Ortiz is far from the only school in the state — or nation — struggling to keep teachers. A statewide report by New Mexico State University in October found 644 teacher vacancies and 410 positions open for teaching assistants, counselors, psychologists and other staff.
And according to a national study in 2016 by the Learning Policy Institute, the gap in supply and demand for teachers across the U.S. quintupled from 20,000 in the 2012-13 school year to over 110,000 in 2017-18 and is expected to reach 200,000 by 2025.
As state lawmakers and Gov.

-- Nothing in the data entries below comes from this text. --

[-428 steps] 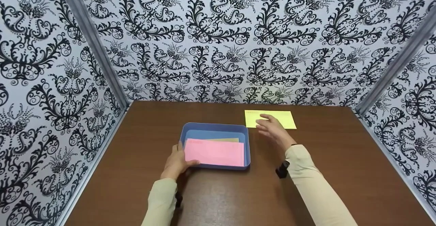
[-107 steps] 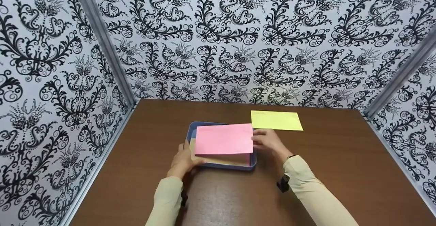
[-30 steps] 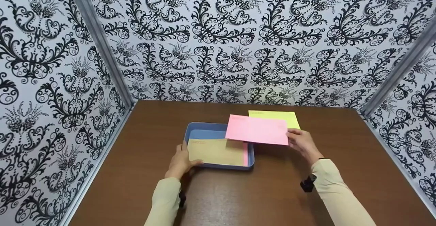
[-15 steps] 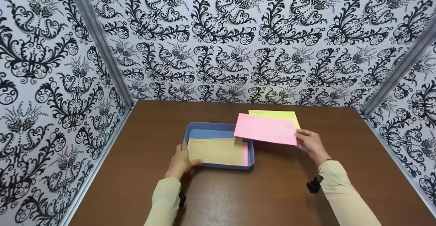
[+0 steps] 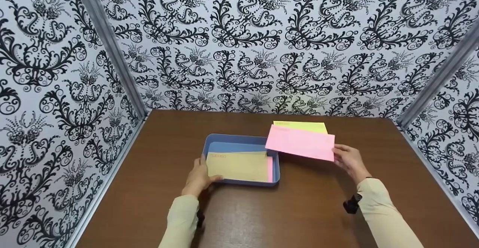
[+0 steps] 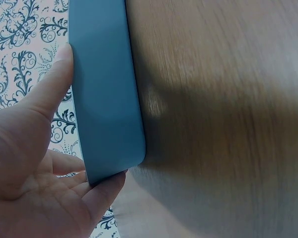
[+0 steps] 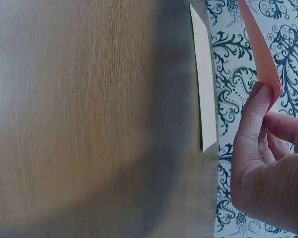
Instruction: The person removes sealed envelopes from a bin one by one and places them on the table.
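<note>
In the head view, a pink envelope (image 5: pixel 302 143) is pinched at its right end by my right hand (image 5: pixel 351 161). It is held above the table, partly covering a yellow envelope (image 5: pixel 299 125) lying behind. The right wrist view has the thumb on one face of the pink envelope (image 7: pixel 262 54) and fingers on the other. My left hand (image 5: pixel 197 176) grips the near left corner of a blue tray (image 5: pixel 239 138). In the left wrist view, its thumb lies on the tray's rim and fingers bend around the corner. Inside the tray lies a tan envelope (image 5: pixel 237 167), over a pink envelope (image 5: pixel 269 169) showing only its right edge.
A brown wooden table (image 5: pixel 299 214) carries everything. A patterned wall (image 5: pixel 247 46) rises along the table's back edge, with more patterned walls at left and right. Grey posts (image 5: pixel 108 46) stand at the corners.
My right hand has carried the pink envelope up out of the tray and rightward over the yellow one, baring the tan envelope. My left hand has stayed on the tray.
</note>
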The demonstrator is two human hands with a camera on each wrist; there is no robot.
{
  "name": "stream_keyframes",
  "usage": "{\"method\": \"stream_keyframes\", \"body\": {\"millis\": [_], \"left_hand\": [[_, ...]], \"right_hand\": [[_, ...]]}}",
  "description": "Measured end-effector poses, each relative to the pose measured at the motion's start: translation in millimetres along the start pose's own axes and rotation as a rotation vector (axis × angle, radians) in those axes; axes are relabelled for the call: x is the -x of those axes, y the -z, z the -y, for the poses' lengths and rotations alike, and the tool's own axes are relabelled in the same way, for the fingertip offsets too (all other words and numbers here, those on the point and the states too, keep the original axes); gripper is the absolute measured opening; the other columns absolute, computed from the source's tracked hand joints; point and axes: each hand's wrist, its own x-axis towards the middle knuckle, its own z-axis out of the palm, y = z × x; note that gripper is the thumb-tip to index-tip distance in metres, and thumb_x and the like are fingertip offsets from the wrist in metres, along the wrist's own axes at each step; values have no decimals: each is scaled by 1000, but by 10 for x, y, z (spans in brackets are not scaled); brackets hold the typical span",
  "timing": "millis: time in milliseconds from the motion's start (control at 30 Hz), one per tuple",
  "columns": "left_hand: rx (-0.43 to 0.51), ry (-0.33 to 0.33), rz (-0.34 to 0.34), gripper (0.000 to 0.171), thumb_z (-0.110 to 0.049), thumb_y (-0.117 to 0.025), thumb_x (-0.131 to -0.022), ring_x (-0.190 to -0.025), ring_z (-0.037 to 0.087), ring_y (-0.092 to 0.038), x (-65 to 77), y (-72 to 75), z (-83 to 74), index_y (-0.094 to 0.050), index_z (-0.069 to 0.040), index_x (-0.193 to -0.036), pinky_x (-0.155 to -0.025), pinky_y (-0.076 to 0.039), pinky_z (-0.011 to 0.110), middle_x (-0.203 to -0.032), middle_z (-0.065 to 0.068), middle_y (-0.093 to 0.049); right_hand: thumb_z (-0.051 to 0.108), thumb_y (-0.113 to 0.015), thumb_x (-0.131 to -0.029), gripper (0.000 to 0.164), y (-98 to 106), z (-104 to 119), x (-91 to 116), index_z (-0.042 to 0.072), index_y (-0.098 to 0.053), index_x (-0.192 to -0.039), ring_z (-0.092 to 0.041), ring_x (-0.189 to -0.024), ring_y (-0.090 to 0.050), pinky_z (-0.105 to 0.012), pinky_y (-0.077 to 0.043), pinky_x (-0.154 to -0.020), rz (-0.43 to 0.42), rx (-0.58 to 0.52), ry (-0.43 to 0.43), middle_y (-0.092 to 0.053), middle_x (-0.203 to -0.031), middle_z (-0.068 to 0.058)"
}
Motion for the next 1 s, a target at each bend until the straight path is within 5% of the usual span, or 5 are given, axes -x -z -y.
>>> {"method": "stream_keyframes", "body": {"millis": [200,767,1000], "left_hand": [[6,4,-1,112,-39,-83,-81,-130,48,-50,8,2,-6,-15,8,-156,-108,-44,53,-156,30,-28],[8,-1,8,111,-40,-82,-81,-132,47,-48,-4,0,-1,-15,8,-156,-108,-43,53,-157,30,-26],[29,6,3,111,-38,-82,-82,-134,46,-46,3,-3,-17,-14,7,-156,-110,-42,53,-157,30,-26]], "right_hand": [[9,-58,-99,29,107,-33,16,-1,-59,-126,-2,-66,-61,-18,-55,-61,-12,-13,-8,-65,-72,10],[16,-54,-102,49,386,-62,15,-4,-43,-145,-1,-74,-60,-19,-55,-68,-78,33,-56,-63,-79,16],[20,-51,-104,54,430,-91,-14,-4,-37,-150,-1,-80,-55,-21,-54,-72,-126,156,-46,-54,-126,-12]]}}
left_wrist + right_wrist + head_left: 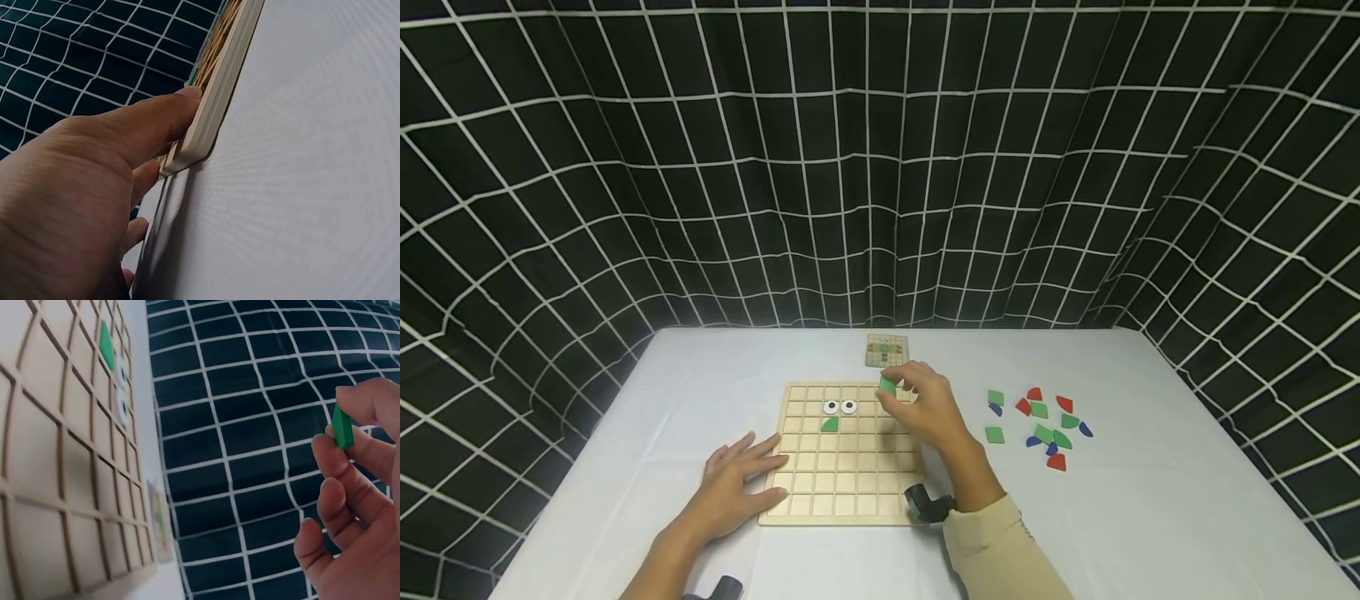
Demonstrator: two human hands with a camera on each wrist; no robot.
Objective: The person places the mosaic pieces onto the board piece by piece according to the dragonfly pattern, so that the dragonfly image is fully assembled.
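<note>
"Holding what, and where?"

"Pinching a small green piece (887, 386) between thumb and fingertips of the right hand (927, 410), raised over the far part of a gridded wooden board (845, 482), right of centre. Edge-on and apart from the board in the right wrist view."

"Bearing anything, that board?"

"Bearing two white discs (831, 407) with black dots, side by side near the far edge, and a green quarter-round (831, 425) just on the near side of the left disc."

"And at the left?"

"Touching the board's left edge with the left hand (735, 482), thumb and fingers spread apart."

"Farther out?"

"Scattered to the right of the board: green pieces (995, 435), red pieces (1056, 462) and blue pieces (1086, 429), some touching. Just beyond the far edge, a small patterned card (887, 350). Resting on a white tabletop (1150, 500); enclosed at far, left and right by a black curtain (820, 200) with white grid lines."

"On the right forearm?"

"Wearing a beige sleeve (1000, 546)."
</note>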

Michelle Lujan Grisham debate ways to rebuild New Mexico’s education workforce over the long term, García has scrambled to fill classrooms this semester.
She has called retired educators in hopes of enticing them back to the classroom, posted advertisements across the West, as well as in Puerto Rico and Spain, and has transferred staff — sometimes against their will — into classrooms to replace long-term substitutes.
In December, García identified 15 of the district’s most pressing teacher vacancies and tried to fill them with interventionists, or certified teachers who provide instruction in small groups to students who need extra support; literacy and technology coaches; and other staff with teaching licenses who work in other roles.
According to the district, through a combination of voluntary and involuntary transfers, the initiative, dubbed Project Put Students First, filled 10 of the district’s 15 openings.
Of the five remaining vacancies, one is at Early College Opportunities high school — an alternative dual-credit program in which students earn job certifications and associate degrees through community college courses — and the other four are at Ortiz.
In the fall, the school board debated a controversial proposal to close three elementary schools — in part to address declining student enrollment across the district and the costs of maintaining aging facilities, and in part to tackle what proponents of the plan called inequities between south-side schools like Ortiz and small elementary schools in the downtown area that serve fewer numbers of low-income kids.
The proposal failed, but the board vowed to study the issue.
“Ortiz has the most obstacles in the district,” science teacher Carl Krings told the school board at the time. “We have filled positions with long-term subs and on a daily basis split classes among teachers for student supervision.
“Ortiz has accomplishments and offers a rigorous curriculum despite our shortages,” Krings added, “but imagine student achievement if teachers weren’t hindered by doing the jobs of missing colleagues?”
Citing his heavy student load, he urged the board to change the way it addresses student-teacher ratios and alter teachers’ school assignments.
Ortiz Principal Sena acknowledged she worries about teacher burnout while marveling at her staff’s dedication to students.
Johnson said he hears a question often: “Are you coming back next year?”
Carolyn Salazar, an English teacher at Ortiz, has heard it too.
“I’ve already gotten that question multiple times,” she said, “and I’ve only been here half the year.”